These amending regulations will help to ensure that operators install energy efficient systems and reduce the carbon emissions where they are cost beneficial. I therefore commend the regulations to the Committee.

The Duke of Montrose (Con): I thank my noble friend the Minister for that good explanation. Is there a ready supply of these combined heat and power boilers within the United Kingdom or elsewhere to enable operators to fulfil the terms of the regulations?
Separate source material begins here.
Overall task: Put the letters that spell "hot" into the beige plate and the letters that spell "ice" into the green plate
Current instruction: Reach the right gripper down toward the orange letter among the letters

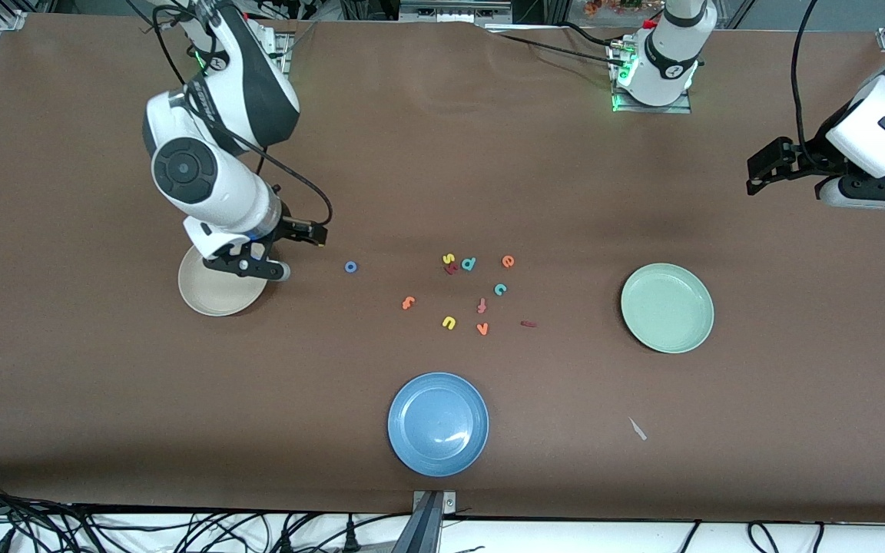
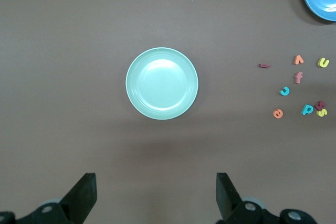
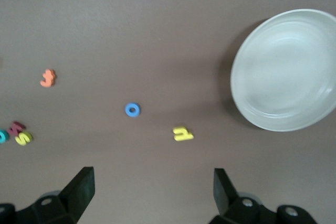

Lord Grantchester (Lab): My Lords, I am again indebted to the Minister for his excellent introduction to the regulations. Energy efficiency has a crucial impact on energy security across the whole of the United Kingdom. It forms part of the measures to reduce emissions to meet our greenhouse gas reduction targets and is a vital part of keeping energy costs down for everyone. The Minister’s department is to be commended on taking this initiative to amend the regulations to require operators to undertake a cost-benefit analysis of installations of cogeneration. Has the Minister any evidence that this was not happening previously?

I note that these regulations have been delayed past the deadline of June 2014 following consultations, and that therefore England and Wales are following the vanguard of regulations in Scotland and Northern Ireland. How do these regulations compare? Will these measures be applied consistently across the whole of the United Kingdom to further the attainment of the UK’s international emissions reductions targets?

The success of this measure will very much depend on the individual circumstances of each application. I note that there was extensive dialogue with affected operators during the consultation process, from which the Minister’s department has taken concerns on board in drafting these regulations. However, no details about this dialogue, or of the consultation, have been provided in the Explanatory Memorandum. Can the Minister give further clarification by providing an assessment of the likely uptake of cogeneration?

Of the estimated 18 gigawatts of electrical cogeneration potential in the UK, only 8.4 will be built by 2020. It would be helpful to understand the quantum by which that might be improved by this measure. I wondered whether the consultation process had given his department any feel for what it might be, even through no impact assessment has been provided, on the grounds that the outcomes are difficult to quantify.

Finally, the Explanatory Memorandum states that guidance, which has also been subject to public consultation, is being prepared by the Environment Agency. Could the Minister give the Committee any indication of when it might be made public as this omission is likely to prolong the delay before these regulations will produce benefits? Meanwhile, I am content to agree to the regulations.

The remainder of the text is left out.